3. "Diriwayatkan dari Hamzah Al-Islamy : Wahai Rasulullah, aku dapati bahwa diriku kuat untuk puasa dalam safar, berdosakah saya ? Maka beliau bersabda :
hal itu adalah merupakan kemurahan dari Allah Ta'ala, maka barangsiapa yang menggunakannya maka itu suatu kebaikan dan barangsiapa yang lebih suka untuk terus puasa maka tidak ada dosa baginya " ( H.R.Muslim)
4. "Diriwayatkan dari Sa'id Al-Khudry ra. ia berkata : Kami bepergian bersama Rasulullah saw. ke Makkah, sedang kami dalam keadaan puasa. Selanjutnya ia
berkata : Kami berhenti di suatu tempat. Maka Rasulullah saw. bersabda: Sesungguhnya kamu sekalian sudah berada ditempat yang dekat dengan musuh kalian,
dan berbuka lebih memberi kekuatan kepada kamu. Ini merupakan rukhsah, maka diantara kami ada yang masih puasa dan ada juga yang berbuka. Kemudian kami berhenti di tempat lain. Maka beliau juga bersabda: Sesungguhnya besok kamu akan bertemu musuh, berbuka lebih memberi kekuatan kepada kamu sekalian,maka berbukalah. Maka ini merupakan kemestian, kamipun semuanya berbuka. Selanjutnya bila kami bepergian beserta Rasulullah saw. kami puasa ." ( H.R Ahmad, Muslim dan Abu Dawud).
5. "Diriwayatkan dari Sa'id Al-Khudry ra. ia berkata : Pada suatu hari kami pergi berperang beserta Rasulullah saw. di bulan Ramadhan. Diantara kami ada
yang puasa dan diantara kami ada yang berbuka . Yang puasa tidak mencela yang berbuka ,dan yang berbuka tidak mencela yang puasa. Mereka berpendapat bahwa siapa yang mendapati dirinya ada kekuatan lalu puasa, hal itu adalah baik dan barangsiapa yang mendapati dirinya lemah lalu berbuka,maka hal ini juga baik"
(HR. Ahmad dan Muslim)
6. "Dari Jabir bin Abdullah : Bahwa sesungguhnya Rasulullah saw. pergi menuju ke Makkah pada waktu fathu Makkah, beliau puasa sampai ke Kurraa’il Ghamiim dan semua manusia yang menyertai beliau juga puasa.
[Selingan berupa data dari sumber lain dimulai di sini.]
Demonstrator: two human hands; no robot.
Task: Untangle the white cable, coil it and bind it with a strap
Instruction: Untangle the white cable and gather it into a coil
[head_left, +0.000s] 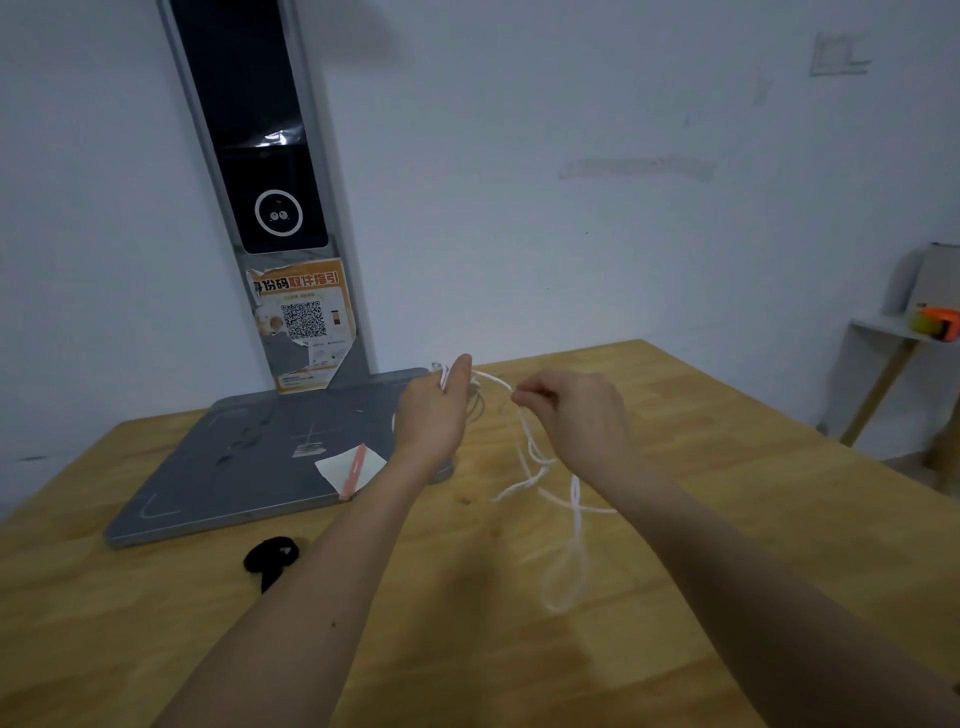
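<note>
Head view, both forearms extended over a wooden table (701, 467). Left hand (434, 413) is raised above the table with fingers curled, gripping a bunch of the white cable (530, 452) at its upper end; strands show at the top of the fist, towards 12 o'clock. Right hand (582, 410) sits just to the 3 o'clock side of the left, thumb and forefinger pinched on a single run of the same cable, remaining fingers curled in.

Between the two hands the cable runs as a short, nearly level span. From the right-hand pinch it drops towards 6 o'clock, so the long axis of the loose part lies roughly 12-to-6. It crosses itself below the right wrist and ends in an elongated loop lying on the table at about 5 o'clock from the hands. It is not yet coiled.

Black strap (272, 558) lies on the table at 7 o'clock from the left hand, apart from the cable, partly behind the left forearm.

Grey flat base plate (234, 467) rests on the table at 9 o'clock, carrying a white-and-orange paper slip (350, 467). Grey upright column (270, 182) rises from it with a dark screen. Orange sticker (301, 317) on the column bears a QR code and the heading "身份码取件指引"; smaller print is illegible.

Orange object (937, 323) stands on a side shelf at 3 o'clock, well apart.
</note>
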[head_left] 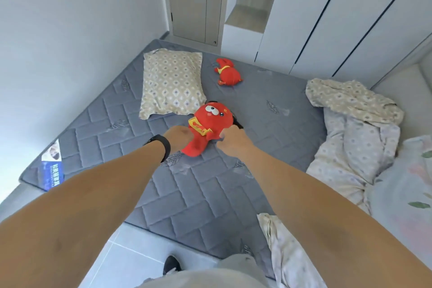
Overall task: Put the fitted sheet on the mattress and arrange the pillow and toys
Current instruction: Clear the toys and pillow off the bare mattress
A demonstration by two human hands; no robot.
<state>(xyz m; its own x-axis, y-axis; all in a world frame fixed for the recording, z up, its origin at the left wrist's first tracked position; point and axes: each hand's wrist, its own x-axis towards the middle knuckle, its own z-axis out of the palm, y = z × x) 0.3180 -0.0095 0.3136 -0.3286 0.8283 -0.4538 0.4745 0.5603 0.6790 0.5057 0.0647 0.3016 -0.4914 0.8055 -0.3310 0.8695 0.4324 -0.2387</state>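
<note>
I judge the step in hand to be clearing the bare grey mattress [210, 194] so the sheet can go on, starting with the big red plush toy [208, 126] in the middle of it. My left hand [178, 137] is curled against the toy's left side at its lower body, and my right hand [230, 140] is curled round the fabric on its right flank; I read both as gripping it. To do this well I'd lift with both hands together, keep the toy level, and carry it off the mattress, away from the pillow.

Going left to right: the patterned beige pillow [171, 84] lies flat toward the far left corner, its near edge just beside the toy's head. The toy lies face up, bright red, with big cartoon eyes and a yellow-and-red scarf. A second, smaller red plush [228, 72] lies further back, well apart from the hands. The fitted sheet [355, 131], pale with the same diamond print, lies crumpled along the mattress's right edge, not yet spread.
</note>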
Lalu dilaporkan kepada beliau bahwa manusia yang menyertai beliau merasa berat , tetapi mereka tetap
puasa karena mereka melihat apa yang tuan amalkan (puasa). Maka beliau meminta segelas air lalu diminumnya. Sedang manusia melihat beliau, lalu
sebagian berbuka dan sebagian lainnya tetap puasa. Kemudian sampai ke telinga beliau bahwa masih ada yang nekad untuk puasa. Maka beliaupun bersabda : mereka itu adalah durhaka." (HR.Tirmidzy).
7. "Ucapan Ibnu Abbas : wanita yang hamil dan wanita yang menyusui apabila khawatir atas kesehatan anak-anak mereka, maka boleh tidak puasa dan cukup
membayar fidyah memberi makan orang miskin " ( Riwayat Abu Dawud ). Shahih
8. "Diriwayatkan dari Nafi' dari Ibnu Umar: Bahwa sesungguhnya istrinya bertanya kepadanya ( tentang puasa Ramadhan ), sedang ia dalam keadaan hamil. Maka
ia menjawab : Berbukalah dan berilah makan sehari seorang miskin dan tidak usah mengqadha puasa ." (Riwayat Baihaqi) Shahih.
9. "Diriwayatkan dari Sa'id bin Abi 'Urwah dari Ibnu Abbas beliau berkata : Apabila seorang wanita hamil khawatir akan kesehatan dirinya dan wanita yang
menyusui khawatir akan kesehatan anaknya jika puasa Ramadhan. Beliau berkata : Keduanya boleh berbuka (tidak puasa ) dan harus memberi makan sehari seorang miskin dan tidak perlu mengqadha puasa" (HR.Ath-Thabari dengan sanad shahih di atas syaratMuslim , kitab AL-irwa jilid IV hal 19).
KESIMPULAN: Pelajaran yang dapat diambil dari keterangan di atas adalah : Orang Mu'min yang diberi kelonggaran diperbolehkan untuk tidak puasa Ramadhan, tetapi wajib mengqadha di bulan lain, mereka itu ialah :
1. Orang sakit yang masih ada harapan sembuh.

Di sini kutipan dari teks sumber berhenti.